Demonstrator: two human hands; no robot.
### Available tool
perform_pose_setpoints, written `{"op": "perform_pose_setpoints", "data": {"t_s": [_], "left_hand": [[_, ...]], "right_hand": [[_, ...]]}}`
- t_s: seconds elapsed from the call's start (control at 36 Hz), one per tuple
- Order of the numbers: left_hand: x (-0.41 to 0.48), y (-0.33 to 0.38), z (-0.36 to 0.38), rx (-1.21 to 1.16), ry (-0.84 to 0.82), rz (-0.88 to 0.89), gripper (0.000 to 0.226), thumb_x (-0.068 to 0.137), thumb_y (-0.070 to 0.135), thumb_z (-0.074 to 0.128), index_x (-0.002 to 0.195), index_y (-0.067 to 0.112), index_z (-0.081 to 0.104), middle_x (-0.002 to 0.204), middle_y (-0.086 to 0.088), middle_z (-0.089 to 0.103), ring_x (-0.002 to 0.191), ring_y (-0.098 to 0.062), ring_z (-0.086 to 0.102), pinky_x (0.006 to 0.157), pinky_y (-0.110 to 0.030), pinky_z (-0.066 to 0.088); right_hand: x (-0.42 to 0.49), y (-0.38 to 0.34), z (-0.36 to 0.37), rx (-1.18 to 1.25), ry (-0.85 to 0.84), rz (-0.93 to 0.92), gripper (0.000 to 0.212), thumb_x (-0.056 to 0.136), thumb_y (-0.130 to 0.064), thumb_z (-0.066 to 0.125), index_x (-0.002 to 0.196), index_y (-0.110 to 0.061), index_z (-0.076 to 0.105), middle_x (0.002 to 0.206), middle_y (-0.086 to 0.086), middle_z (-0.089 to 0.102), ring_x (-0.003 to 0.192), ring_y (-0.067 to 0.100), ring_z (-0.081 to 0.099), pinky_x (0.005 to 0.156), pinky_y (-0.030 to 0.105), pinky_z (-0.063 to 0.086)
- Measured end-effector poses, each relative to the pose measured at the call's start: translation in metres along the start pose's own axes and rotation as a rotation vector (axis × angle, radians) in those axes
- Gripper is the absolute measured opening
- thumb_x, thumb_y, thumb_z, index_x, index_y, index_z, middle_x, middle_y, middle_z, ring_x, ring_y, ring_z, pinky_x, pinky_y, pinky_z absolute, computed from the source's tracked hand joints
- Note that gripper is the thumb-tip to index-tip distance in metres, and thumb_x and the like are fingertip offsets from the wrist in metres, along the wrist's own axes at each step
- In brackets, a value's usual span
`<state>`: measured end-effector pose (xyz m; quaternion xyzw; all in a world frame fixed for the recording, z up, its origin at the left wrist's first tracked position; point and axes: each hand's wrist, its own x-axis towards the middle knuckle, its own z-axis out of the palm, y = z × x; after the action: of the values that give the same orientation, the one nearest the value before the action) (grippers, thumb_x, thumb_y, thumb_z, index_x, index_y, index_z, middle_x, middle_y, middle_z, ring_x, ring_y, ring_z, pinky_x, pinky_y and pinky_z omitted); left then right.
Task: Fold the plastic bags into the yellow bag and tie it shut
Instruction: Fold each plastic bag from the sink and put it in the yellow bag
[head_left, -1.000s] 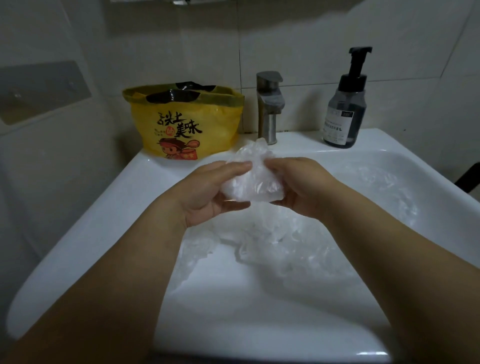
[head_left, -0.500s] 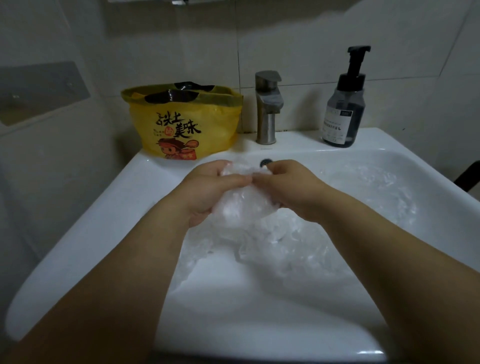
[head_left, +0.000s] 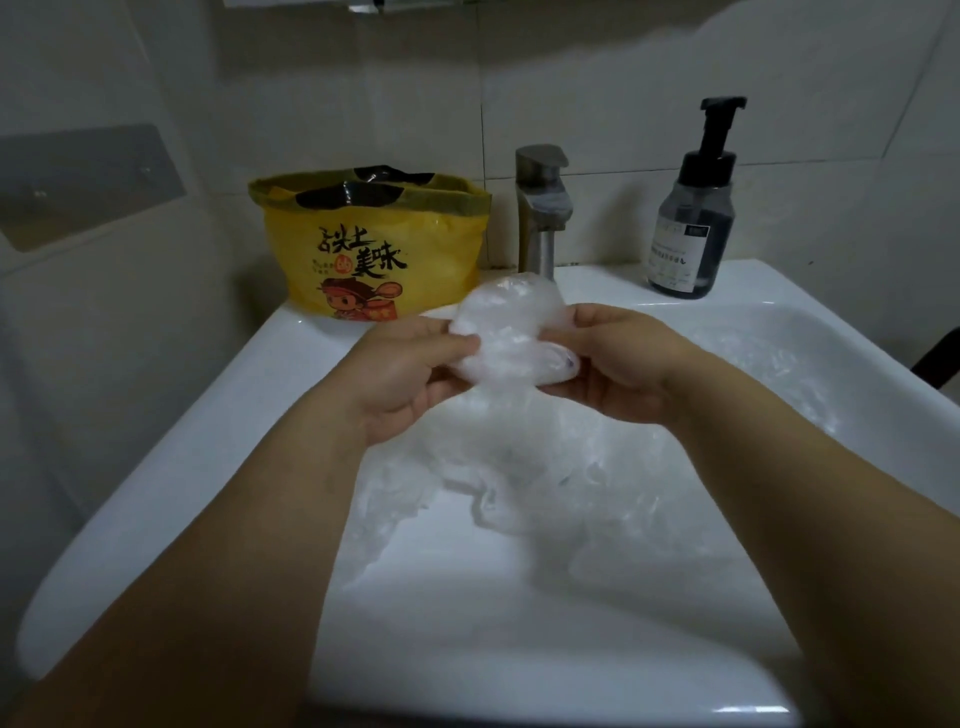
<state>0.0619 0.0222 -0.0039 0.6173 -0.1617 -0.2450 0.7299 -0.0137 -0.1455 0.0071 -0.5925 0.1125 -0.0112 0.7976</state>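
Note:
A bunched clear plastic bag (head_left: 506, 332) is held above the sink between both hands. My left hand (head_left: 402, 371) grips its left side with thumb on top. Its right side is pinched by my right hand (head_left: 621, 358). More crumpled clear plastic bags (head_left: 545, 467) lie loose in the basin below and to the right. The yellow bag (head_left: 371, 260), printed with black characters and a cartoon figure, stands open on the sink's back left ledge, with dark plastic showing at its mouth.
The white sink (head_left: 197, 431) fills the lower view. A metal faucet (head_left: 540, 208) stands at the back centre. A dark pump soap bottle (head_left: 693, 223) sits at the back right ledge. Tiled wall lies behind.
Both hands have lifted the bunched clear bag up out of the basin and spread slightly apart, so the bundle sits higher, near the faucet base.

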Motion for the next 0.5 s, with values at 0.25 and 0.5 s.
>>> {"op": "perform_pose_setpoints", "data": {"t_s": [0.25, 0.5], "left_hand": [[-0.0054, 0.0054, -0.0031, -0.008, -0.062, -0.042, 0.027, 0.093, -0.011, 0.046, 0.114, -0.001, 0.060, 0.101, -0.014, 0.065, 0.082, -0.016, 0.061, 0.063, -0.018, 0.057], [-0.0074, 0.0069, -0.0041, -0.046, -0.097, -0.056, 0.035, 0.093, -0.013, 0.045, 0.122, 0.002, 0.059, 0.092, -0.008, 0.067, 0.068, -0.009, 0.062, 0.061, -0.020, 0.056]], "right_hand": [[-0.0085, -0.0087, -0.0097, -0.060, -0.111, -0.032, 0.023, 0.092, 0.008, 0.046, 0.079, -0.005, 0.058, 0.077, 0.012, 0.065, 0.061, 0.018, 0.066, 0.056, 0.025, 0.058], [-0.0092, -0.0094, -0.0088, -0.073, -0.169, -0.035, 0.032, 0.092, 0.012, 0.037, 0.071, -0.006, 0.053, 0.061, 0.009, 0.061, 0.048, 0.016, 0.058, 0.045, 0.022, 0.053]]}}
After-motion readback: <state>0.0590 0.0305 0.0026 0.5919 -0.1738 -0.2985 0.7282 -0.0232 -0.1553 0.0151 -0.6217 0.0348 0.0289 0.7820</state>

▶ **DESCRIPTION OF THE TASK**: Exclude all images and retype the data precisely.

▶ **RESULT FOR THIS EXERCISE**:
Demonstrator: two human hands; no robot.
### Available tool
perform_pose_setpoints, written `{"op": "perform_pose_setpoints", "data": {"t_s": [_], "left_hand": [[_, ...]], "right_hand": [[_, ...]]}}`
- t_s: seconds elapsed from the call's start (control at 36 Hz), one per tuple
- Order of the numbers: left_hand: x (-0.41 to 0.48), y (-0.33 to 0.38), z (-0.36 to 0.38), rx (-1.21 to 1.16), ry (-0.84 to 0.82), rz (-0.88 to 0.89), gripper (0.000 to 0.226), thumb_x (-0.068 to 0.137), thumb_y (-0.070 to 0.135), thumb_z (-0.074 to 0.128), index_x (-0.002 to 0.195), index_y (-0.067 to 0.112), index_z (-0.081 to 0.104), middle_x (-0.002 to 0.204), middle_y (-0.086 to 0.088), middle_z (-0.089 to 0.103), ring_x (-0.002 to 0.191), ring_y (-0.098 to 0.062), ring_z (-0.086 to 0.102), pinky_x (0.006 to 0.157), pinky_y (-0.110 to 0.030), pinky_z (-0.066 to 0.088); right_hand: x (-0.42 to 0.49), y (-0.38 to 0.34), z (-0.36 to 0.37), rx (-1.18 to 1.25), ry (-0.85 to 0.84), rz (-0.93 to 0.92), gripper (0.000 to 0.212), thumb_x (-0.056 to 0.136), thumb_y (-0.130 to 0.064), thumb_z (-0.066 to 0.125), index_x (-0.002 to 0.196), index_y (-0.110 to 0.061), index_z (-0.076 to 0.105), middle_x (0.002 to 0.206), middle_y (-0.086 to 0.086), middle_z (-0.089 to 0.102), ring_x (-0.003 to 0.192), ring_y (-0.067 to 0.100), ring_z (-0.081 to 0.099), pinky_x (0.005 to 0.156), pinky_y (-0.030 to 0.105), pinky_z (-0.063 to 0.086)
- Measured end-effector poses, each relative to the pose measured at the call's start: translation in metres along the start pose's own axes and rotation as a rotation vector (axis × angle, radians) in those axes
- Gripper is the absolute measured opening
- thumb_x, thumb_y, thumb_z, index_x, index_y, index_z, middle_x, middle_y, middle_z, ring_x, ring_y, ring_z, pinky_x, pinky_y, pinky_z absolute, computed from the source's tracked hand joints
- Note that gripper is the thumb-tip to index-tip distance in metres, and thumb_x and the like are fingertip offsets from the wrist in metres, along the wrist's own axes at each step
- In brackets, a value's usual span
`<state>`: measured end-effector pose (xyz m; quaternion xyzw; all in a world frame fixed for the recording, z up, its origin at the left wrist's first tracked position; point and axes: each hand's wrist, its own x-axis towards the middle knuckle, its own z-axis out of the palm, y = z × x; after the action: of the values that give the same orientation, the one nearest the value before the action) (grippers, thumb_x, thumb_y, thumb_z, index_x, index_y, index_z, middle_x, middle_y, middle_z, ring_x, ring_y, ring_z, pinky_x, pinky_y and pinky_z omitted); left then right.
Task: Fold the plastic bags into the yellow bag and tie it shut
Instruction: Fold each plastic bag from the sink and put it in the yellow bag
[head_left, -1.000s] 
[head_left, -0.500s] 
[head_left, +0.000s] 
<state>0.0619 0.0222 -0.0039 0.6173 -0.1617 -0.2450 0.7299 -0.0137 -0.1455 0.0071 -0.5925 0.1125 -0.0112 0.7976</state>
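Note:
A bunched clear plastic bag (head_left: 506, 332) is held above the sink between both hands. My left hand (head_left: 402, 371) grips its left side with thumb on top. Its right side is pinched by my right hand (head_left: 621, 358). More crumpled clear plastic bags (head_left: 545, 467) lie loose in the basin below and to the right. The yellow bag (head_left: 371, 260), printed with black characters and a cartoon figure, stands open on the sink's back left ledge, with dark plastic showing at its mouth.
The white sink (head_left: 197, 431) fills the lower view. A metal faucet (head_left: 540, 208) stands at the back centre. A dark pump soap bottle (head_left: 693, 223) sits at the back right ledge. Tiled wall lies behind.
Both hands have lifted the bunched clear bag up out of the basin and spread slightly apart, so the bundle sits higher, near the faucet base.
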
Motion for the next 0.5 s, with values at 0.25 and 0.5 s.
>>> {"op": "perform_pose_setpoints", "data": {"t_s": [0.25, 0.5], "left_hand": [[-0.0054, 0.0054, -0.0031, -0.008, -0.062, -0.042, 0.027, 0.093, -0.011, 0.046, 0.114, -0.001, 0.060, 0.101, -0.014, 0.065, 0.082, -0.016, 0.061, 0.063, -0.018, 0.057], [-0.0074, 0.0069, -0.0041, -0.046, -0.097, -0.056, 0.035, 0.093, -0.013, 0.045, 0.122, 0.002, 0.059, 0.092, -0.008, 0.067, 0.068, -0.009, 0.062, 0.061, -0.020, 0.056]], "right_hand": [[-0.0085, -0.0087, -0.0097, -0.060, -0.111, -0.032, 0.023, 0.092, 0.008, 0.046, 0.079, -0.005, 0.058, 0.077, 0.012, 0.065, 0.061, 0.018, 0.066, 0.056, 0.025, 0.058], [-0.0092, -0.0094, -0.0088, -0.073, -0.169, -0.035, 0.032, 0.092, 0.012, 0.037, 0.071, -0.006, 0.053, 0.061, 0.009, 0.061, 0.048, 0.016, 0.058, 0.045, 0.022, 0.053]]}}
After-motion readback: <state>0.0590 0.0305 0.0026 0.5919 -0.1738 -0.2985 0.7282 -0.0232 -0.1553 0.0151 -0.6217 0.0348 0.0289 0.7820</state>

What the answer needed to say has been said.